* **EXERCISE DETAILS**:
Where a line below holds the string "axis", copy that line.

◇ ◇ ◇ ◇ ◇ ◇ ◇

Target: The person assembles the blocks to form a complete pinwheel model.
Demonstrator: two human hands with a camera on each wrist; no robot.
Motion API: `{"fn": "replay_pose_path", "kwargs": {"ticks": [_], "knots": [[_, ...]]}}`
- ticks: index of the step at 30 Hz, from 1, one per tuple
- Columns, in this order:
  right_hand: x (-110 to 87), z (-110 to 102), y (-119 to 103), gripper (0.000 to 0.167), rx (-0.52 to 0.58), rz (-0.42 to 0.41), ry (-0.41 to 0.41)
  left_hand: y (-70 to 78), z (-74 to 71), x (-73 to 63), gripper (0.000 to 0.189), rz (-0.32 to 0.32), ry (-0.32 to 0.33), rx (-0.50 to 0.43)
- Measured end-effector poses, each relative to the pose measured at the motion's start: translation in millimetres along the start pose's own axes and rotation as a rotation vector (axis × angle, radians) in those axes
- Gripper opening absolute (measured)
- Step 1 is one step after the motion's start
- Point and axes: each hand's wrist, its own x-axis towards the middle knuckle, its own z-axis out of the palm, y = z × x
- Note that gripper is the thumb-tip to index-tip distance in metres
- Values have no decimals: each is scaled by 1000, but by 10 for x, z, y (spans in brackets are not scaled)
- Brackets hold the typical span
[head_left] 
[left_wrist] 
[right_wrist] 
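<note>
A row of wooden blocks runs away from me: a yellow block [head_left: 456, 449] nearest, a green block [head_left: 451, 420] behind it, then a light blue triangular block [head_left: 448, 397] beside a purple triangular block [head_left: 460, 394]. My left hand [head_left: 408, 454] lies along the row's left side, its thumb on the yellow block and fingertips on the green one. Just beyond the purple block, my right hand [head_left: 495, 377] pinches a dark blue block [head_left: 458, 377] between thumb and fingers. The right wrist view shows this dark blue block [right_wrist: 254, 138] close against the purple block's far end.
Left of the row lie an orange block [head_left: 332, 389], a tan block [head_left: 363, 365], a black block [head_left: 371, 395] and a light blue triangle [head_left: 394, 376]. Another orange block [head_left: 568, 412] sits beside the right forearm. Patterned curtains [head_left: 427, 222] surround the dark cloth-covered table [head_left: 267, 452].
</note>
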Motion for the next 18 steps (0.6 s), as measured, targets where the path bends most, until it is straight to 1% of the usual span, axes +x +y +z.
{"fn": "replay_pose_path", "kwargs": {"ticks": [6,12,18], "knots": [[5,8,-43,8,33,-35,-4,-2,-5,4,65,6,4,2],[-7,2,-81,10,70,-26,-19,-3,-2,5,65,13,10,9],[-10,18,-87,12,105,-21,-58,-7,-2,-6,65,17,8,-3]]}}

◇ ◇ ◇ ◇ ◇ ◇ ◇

* **OUTPUT**:
- Measured end-effector poses, each relative to the pose measured at the motion's start: translation in millimetres along the start pose's own axes and rotation as a rotation vector (axis × angle, radians) in those axes
- Point and axes: each hand's wrist, its own x-axis towards the middle knuckle, its own z-axis out of the palm, y = z × x

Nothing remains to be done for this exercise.